*REQUIRED WORK*
Restate word for word the lines of the records below, starting at the line that contains "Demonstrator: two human" and ending at the line that contains "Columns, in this", with both of those lines included and nothing else.

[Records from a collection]
↓

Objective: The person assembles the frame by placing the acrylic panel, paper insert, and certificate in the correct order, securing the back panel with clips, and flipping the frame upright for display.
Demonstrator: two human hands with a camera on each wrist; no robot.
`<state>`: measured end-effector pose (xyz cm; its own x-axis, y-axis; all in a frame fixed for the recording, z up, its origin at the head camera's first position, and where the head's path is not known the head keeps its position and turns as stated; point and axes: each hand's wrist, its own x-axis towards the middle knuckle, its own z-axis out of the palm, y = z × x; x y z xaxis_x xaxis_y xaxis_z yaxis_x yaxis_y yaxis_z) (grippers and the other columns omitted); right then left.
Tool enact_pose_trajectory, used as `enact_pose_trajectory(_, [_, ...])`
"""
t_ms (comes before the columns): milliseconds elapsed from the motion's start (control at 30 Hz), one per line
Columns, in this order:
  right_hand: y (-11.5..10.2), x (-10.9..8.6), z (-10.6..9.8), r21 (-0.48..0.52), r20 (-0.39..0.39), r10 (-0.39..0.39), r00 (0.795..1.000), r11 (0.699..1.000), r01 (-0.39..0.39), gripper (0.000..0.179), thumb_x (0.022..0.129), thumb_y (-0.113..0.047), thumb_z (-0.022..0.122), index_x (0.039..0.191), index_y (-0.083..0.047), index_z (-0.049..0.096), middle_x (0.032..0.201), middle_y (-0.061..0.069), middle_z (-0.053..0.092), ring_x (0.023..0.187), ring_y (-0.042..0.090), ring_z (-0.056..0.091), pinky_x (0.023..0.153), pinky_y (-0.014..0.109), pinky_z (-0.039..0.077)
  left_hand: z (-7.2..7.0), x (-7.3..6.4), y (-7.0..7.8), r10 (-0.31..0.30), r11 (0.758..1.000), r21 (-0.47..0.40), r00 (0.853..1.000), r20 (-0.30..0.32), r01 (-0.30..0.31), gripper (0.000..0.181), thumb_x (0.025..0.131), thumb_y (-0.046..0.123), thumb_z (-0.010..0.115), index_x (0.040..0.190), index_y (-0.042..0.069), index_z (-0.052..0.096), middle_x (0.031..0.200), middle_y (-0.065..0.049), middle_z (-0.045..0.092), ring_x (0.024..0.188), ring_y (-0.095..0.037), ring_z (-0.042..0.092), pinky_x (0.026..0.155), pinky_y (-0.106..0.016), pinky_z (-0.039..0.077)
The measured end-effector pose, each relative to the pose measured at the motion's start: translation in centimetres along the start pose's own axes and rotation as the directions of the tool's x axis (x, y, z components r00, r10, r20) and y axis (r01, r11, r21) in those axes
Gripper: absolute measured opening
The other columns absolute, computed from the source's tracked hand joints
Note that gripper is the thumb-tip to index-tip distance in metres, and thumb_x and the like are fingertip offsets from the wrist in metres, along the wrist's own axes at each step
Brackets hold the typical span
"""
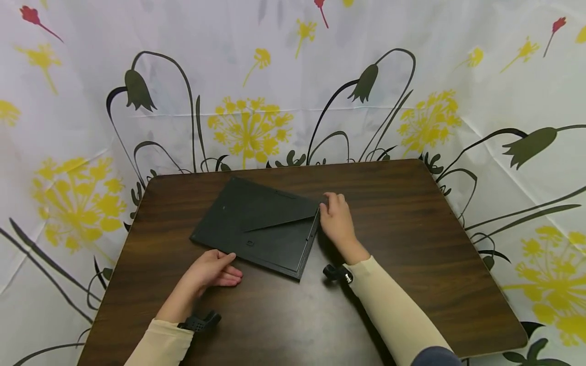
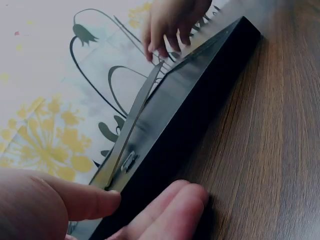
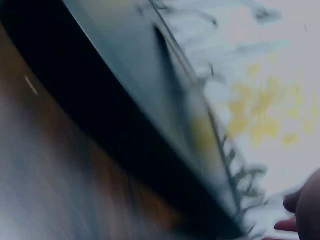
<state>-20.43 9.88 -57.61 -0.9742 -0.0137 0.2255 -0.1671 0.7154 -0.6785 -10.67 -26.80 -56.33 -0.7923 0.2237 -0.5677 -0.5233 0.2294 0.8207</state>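
Note:
A black picture frame [image 1: 270,239] lies at a slant with its back facing up. Its easel stand [image 1: 281,223] angles away from the backing, as the left wrist view also shows. My left hand [image 1: 214,270] holds the near long edge, the thumb [image 2: 95,200] on the back and the fingers [image 2: 172,210] along the frame's outer side. My right hand [image 1: 338,221] is at the frame's far right corner, fingers loosely bent by the tip of the stand; whether they touch it is unclear. In the blurred right wrist view, only part of that hand [image 3: 307,212] shows.
The frame is on a dark wood-grain table [image 1: 412,244] with rounded corners. Behind it hangs a white curtain [image 1: 293,66] printed with yellow, green and red flowers. A small black device [image 1: 338,274] sits at the right wrist, another [image 1: 201,321] at the left.

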Motion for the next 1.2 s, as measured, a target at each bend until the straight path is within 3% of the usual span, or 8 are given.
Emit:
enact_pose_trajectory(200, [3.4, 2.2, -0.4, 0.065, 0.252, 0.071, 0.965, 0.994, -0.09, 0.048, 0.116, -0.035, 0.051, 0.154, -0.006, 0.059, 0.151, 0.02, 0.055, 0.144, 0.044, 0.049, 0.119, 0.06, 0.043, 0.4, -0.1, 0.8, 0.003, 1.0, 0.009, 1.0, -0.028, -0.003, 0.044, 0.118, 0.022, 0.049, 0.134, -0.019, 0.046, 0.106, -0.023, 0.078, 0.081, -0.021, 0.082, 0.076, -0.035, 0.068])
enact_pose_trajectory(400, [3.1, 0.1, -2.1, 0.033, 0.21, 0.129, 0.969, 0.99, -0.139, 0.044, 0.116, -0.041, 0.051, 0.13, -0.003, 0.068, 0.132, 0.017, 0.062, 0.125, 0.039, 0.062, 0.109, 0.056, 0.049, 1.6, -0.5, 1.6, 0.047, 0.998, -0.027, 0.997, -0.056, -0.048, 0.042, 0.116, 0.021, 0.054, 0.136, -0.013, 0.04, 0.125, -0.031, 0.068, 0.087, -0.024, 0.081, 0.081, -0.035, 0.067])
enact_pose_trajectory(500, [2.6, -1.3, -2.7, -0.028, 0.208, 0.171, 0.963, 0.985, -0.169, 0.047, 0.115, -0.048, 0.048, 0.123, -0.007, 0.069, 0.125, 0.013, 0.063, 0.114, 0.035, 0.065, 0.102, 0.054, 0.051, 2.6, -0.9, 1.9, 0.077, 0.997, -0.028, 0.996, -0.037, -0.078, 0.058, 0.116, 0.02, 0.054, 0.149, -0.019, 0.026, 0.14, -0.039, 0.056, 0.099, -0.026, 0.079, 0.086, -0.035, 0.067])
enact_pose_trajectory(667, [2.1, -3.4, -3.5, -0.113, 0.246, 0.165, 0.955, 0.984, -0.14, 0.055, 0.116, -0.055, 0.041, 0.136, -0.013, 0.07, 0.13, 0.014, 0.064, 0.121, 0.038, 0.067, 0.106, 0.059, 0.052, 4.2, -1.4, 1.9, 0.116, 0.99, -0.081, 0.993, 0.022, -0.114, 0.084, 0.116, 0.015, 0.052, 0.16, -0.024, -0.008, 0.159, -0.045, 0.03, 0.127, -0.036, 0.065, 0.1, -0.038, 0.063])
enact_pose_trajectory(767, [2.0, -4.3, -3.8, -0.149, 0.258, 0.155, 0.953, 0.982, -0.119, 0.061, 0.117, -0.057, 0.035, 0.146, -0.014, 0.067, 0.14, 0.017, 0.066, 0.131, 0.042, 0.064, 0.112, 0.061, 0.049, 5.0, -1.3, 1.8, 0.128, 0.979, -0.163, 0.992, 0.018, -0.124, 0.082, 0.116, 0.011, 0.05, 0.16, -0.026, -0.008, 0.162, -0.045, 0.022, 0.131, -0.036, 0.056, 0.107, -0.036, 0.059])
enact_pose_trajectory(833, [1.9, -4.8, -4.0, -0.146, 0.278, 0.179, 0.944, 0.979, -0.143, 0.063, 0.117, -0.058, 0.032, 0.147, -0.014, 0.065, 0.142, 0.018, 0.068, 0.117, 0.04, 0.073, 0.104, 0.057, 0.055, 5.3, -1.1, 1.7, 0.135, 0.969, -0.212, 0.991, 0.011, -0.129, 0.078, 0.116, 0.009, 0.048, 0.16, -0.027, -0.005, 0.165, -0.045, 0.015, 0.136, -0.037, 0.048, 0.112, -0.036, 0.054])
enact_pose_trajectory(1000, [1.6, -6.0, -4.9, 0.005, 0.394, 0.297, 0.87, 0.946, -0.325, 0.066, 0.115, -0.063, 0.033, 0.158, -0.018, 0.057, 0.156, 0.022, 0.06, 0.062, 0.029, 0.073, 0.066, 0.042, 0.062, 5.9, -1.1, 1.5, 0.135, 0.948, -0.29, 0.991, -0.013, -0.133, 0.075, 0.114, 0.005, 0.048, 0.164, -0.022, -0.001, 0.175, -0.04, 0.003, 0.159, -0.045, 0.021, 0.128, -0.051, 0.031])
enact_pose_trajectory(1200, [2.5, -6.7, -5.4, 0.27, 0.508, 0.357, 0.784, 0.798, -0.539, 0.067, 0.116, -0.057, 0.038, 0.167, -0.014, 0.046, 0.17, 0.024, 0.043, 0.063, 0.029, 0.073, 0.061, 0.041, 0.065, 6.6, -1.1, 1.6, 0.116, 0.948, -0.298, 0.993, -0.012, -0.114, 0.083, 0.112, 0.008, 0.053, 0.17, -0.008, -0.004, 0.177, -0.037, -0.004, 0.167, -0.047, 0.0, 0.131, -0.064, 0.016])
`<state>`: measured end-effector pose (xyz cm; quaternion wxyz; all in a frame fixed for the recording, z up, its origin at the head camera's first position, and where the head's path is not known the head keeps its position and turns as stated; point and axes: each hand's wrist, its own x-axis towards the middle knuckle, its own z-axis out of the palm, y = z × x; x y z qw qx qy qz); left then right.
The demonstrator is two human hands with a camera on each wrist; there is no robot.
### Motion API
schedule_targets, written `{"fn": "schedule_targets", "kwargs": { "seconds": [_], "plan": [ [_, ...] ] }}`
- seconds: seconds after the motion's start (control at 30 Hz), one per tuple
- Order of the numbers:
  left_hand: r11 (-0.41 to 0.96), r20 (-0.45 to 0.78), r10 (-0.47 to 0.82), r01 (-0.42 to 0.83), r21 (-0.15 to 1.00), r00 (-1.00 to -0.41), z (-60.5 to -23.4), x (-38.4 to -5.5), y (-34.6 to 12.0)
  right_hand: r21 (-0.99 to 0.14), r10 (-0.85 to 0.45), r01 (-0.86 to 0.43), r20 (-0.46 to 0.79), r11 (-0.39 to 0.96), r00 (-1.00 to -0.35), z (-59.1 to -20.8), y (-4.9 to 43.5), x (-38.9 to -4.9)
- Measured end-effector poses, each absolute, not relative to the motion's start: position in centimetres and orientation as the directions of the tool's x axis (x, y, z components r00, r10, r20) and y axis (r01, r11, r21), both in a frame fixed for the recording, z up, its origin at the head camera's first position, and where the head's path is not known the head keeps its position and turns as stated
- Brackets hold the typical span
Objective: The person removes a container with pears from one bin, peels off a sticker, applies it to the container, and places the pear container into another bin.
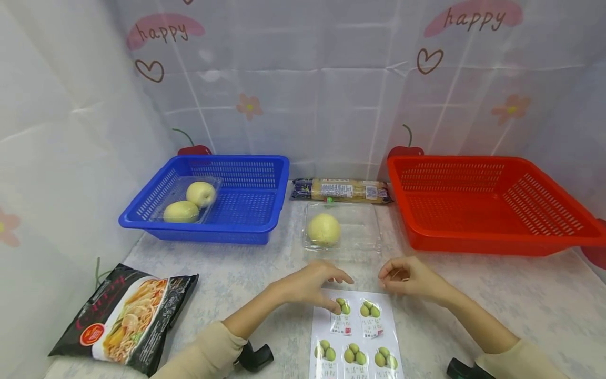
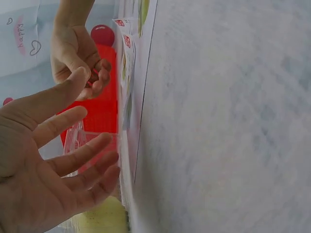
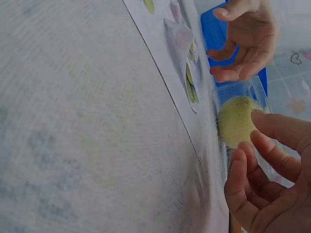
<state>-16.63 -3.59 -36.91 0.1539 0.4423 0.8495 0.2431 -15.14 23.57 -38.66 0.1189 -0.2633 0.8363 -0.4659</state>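
A white sheet of labels (image 1: 350,342) printed with green fruit lies on the table, with labels curling up from it in both wrist views. Over its top left part is my left hand (image 1: 314,284), thumb and fingers spread apart and holding nothing. My right hand (image 1: 409,276) hovers by the sheet's top right corner; its fingers bend loosely, and no object shows between them in the right wrist view. Just beyond both hands stands a clear plastic container (image 1: 362,226), a pale yellow round fruit (image 1: 324,229) in its left half.
A blue basket (image 1: 208,234) at back left holds two pale fruits (image 1: 201,194) in clear packaging. At back right is a red basket (image 1: 473,243). A long noodle packet (image 1: 338,190) lies between them, and a black noodle bag (image 1: 128,321) at front left.
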Motion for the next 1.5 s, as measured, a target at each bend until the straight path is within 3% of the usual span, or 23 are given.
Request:
{"fn": "schedule_targets", "kwargs": {
  "seconds": [0.13, 0.4, 0.53, 0.77, 1.23, 1.5],
  "plan": [
    [0.504, -0.111, 0.842, 0.698, 0.508, -0.527, -37.1, -16.6, -3.2, -0.736, -0.600, -0.469, 0.107, 0.489, -0.793, -38.5, 22.8, -14.4],
    [0.545, -0.148, 0.829, 0.720, 0.430, -0.539, -37.4, -16.5, -2.8, -0.609, -0.671, -0.555, 0.050, 0.567, -0.740, -38.7, 21.4, -13.5],
    [0.563, -0.152, 0.820, 0.727, 0.394, -0.553, -37.7, -16.3, -2.5, -0.579, -0.665, -0.544, 0.004, 0.608, -0.747, -38.8, 21.2, -13.2],
    [0.567, -0.131, 0.821, 0.766, 0.301, -0.556, -38.1, -16.2, -2.0, -0.572, -0.663, -0.537, -0.018, 0.621, -0.748, -38.8, 21.2, -13.2],
    [0.595, -0.146, 0.798, 0.723, 0.352, -0.585, -38.1, -16.1, -2.2, -0.607, -0.657, -0.508, -0.031, 0.611, -0.753, -38.9, 21.0, -13.2],
    [0.584, -0.176, 0.811, 0.748, 0.315, -0.558, -38.1, -16.3, -2.0, -0.679, -0.626, -0.467, 0.014, 0.566, -0.780, -39.2, 20.2, -13.4]
  ]
}}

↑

*RESULT FOR THIS TASK*
Demonstrator: two human hands with a camera on each wrist; no robot.
`<state>`: measured end-effector pose (xyz cm; its own x-axis, y-axis; all in a frame fixed for the recording, z up, its origin at the head camera's first position, and where the head's path is not known the head keeps its position and turns as stated; point and axes: each hand's wrist, its own x-axis towards the middle knuckle, its own z-axis out of the palm, y = z × x; x y z xaxis_x xaxis_y xaxis_z yaxis_x yaxis_y yaxis_z) (grippers and the other columns omitted); right then left.
Tool enact_pose_trajectory, used as `enact_pose_trajectory(_, [_, ...])`
"""
t_ms (comes before the columns): milliseconds elapsed from the motion's start (control at 30 Hz), one per line
Columns, in this order:

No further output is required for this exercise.